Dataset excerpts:
========================================================================

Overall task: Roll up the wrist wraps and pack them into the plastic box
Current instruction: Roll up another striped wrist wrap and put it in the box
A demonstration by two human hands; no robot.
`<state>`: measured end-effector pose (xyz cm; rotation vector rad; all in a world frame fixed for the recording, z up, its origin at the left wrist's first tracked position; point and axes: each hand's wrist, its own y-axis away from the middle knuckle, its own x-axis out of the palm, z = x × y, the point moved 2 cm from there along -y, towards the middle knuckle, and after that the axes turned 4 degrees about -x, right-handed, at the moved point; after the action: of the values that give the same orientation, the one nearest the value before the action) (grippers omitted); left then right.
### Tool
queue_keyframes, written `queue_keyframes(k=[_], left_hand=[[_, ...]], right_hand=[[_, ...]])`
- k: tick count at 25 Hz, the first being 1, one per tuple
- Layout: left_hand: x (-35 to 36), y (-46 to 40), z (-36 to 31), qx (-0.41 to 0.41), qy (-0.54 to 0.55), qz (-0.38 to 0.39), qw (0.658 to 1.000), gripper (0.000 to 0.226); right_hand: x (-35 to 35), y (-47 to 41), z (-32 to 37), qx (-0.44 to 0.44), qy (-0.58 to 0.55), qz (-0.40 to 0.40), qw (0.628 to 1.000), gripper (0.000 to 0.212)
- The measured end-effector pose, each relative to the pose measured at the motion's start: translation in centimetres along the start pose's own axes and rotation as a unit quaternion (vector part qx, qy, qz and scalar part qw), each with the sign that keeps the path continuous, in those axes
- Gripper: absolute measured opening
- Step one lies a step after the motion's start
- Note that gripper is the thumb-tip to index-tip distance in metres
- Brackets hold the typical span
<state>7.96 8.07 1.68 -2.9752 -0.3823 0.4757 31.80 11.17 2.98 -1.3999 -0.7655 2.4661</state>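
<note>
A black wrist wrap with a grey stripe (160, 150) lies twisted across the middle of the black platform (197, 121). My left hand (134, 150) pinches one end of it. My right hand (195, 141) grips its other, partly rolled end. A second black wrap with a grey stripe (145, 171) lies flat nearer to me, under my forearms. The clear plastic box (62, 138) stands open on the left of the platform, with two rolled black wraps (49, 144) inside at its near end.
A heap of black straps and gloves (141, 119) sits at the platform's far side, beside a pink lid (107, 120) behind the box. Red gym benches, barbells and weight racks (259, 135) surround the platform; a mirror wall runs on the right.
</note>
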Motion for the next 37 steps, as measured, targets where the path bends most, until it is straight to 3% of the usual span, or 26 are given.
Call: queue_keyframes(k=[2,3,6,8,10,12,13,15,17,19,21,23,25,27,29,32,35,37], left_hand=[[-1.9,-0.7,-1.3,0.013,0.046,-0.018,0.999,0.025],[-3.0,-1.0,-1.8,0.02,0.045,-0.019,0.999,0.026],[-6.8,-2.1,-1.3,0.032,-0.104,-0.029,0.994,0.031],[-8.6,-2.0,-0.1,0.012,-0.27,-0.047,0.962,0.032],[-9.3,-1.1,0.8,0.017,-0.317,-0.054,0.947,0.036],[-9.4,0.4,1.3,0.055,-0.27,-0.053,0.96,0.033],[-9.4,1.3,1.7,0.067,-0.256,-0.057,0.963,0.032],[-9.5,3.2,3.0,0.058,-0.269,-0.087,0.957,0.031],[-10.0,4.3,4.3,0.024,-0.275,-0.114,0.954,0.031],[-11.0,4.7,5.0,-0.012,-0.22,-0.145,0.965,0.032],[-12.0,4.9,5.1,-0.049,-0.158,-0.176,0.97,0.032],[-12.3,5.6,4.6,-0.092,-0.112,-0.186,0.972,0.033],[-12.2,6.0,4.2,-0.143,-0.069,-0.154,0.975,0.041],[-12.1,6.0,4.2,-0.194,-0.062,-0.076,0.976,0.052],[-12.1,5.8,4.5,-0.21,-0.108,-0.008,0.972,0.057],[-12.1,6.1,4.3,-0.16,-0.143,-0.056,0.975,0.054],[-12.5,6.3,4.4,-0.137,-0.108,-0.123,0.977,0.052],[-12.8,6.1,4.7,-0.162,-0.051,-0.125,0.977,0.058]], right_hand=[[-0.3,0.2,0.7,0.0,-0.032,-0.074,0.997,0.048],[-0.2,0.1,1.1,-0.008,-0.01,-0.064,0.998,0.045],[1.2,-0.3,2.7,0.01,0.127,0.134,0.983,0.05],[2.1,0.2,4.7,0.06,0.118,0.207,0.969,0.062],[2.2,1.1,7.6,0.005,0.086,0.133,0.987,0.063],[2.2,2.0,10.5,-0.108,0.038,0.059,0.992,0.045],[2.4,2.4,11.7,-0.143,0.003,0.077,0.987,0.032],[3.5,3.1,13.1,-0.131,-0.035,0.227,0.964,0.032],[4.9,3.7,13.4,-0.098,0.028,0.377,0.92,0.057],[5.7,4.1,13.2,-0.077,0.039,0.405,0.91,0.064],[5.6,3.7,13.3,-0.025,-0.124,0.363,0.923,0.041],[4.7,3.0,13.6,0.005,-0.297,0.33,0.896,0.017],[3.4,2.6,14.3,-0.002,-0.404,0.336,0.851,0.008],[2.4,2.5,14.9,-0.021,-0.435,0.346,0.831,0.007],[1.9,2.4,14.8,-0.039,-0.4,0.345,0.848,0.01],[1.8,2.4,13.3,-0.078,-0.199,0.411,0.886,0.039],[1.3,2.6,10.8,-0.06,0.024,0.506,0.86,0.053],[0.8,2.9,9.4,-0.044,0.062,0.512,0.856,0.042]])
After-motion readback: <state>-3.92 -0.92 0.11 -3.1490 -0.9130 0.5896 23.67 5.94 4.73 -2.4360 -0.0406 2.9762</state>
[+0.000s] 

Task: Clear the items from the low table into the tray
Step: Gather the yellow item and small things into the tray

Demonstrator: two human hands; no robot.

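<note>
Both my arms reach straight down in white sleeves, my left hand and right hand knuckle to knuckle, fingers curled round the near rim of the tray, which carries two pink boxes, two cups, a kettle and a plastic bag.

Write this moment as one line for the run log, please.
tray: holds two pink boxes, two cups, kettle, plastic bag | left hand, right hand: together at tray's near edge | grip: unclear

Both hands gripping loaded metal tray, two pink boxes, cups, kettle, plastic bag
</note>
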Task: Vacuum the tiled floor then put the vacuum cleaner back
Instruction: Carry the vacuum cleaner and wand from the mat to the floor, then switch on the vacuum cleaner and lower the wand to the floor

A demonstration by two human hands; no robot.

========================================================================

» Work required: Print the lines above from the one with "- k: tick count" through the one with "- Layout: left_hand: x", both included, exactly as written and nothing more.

» Written response:
- k: tick count at 25 Hz, the first being 1, one per tuple
- Layout: left_hand: x (-35 to 36), y (-46 to 40), z (-36 to 31), qx (-0.41 to 0.41), qy (-0.54 to 0.55), qz (-0.38 to 0.39), qw (0.658 to 1.000), gripper (0.000 to 0.226); right_hand: x (-35 to 35), y (-47 to 41), z (-32 to 37), qx (-0.44 to 0.44), qy (-0.58 to 0.55), qz (-0.40 to 0.40), qw (0.628 to 1.000), gripper (0.000 to 0.212)

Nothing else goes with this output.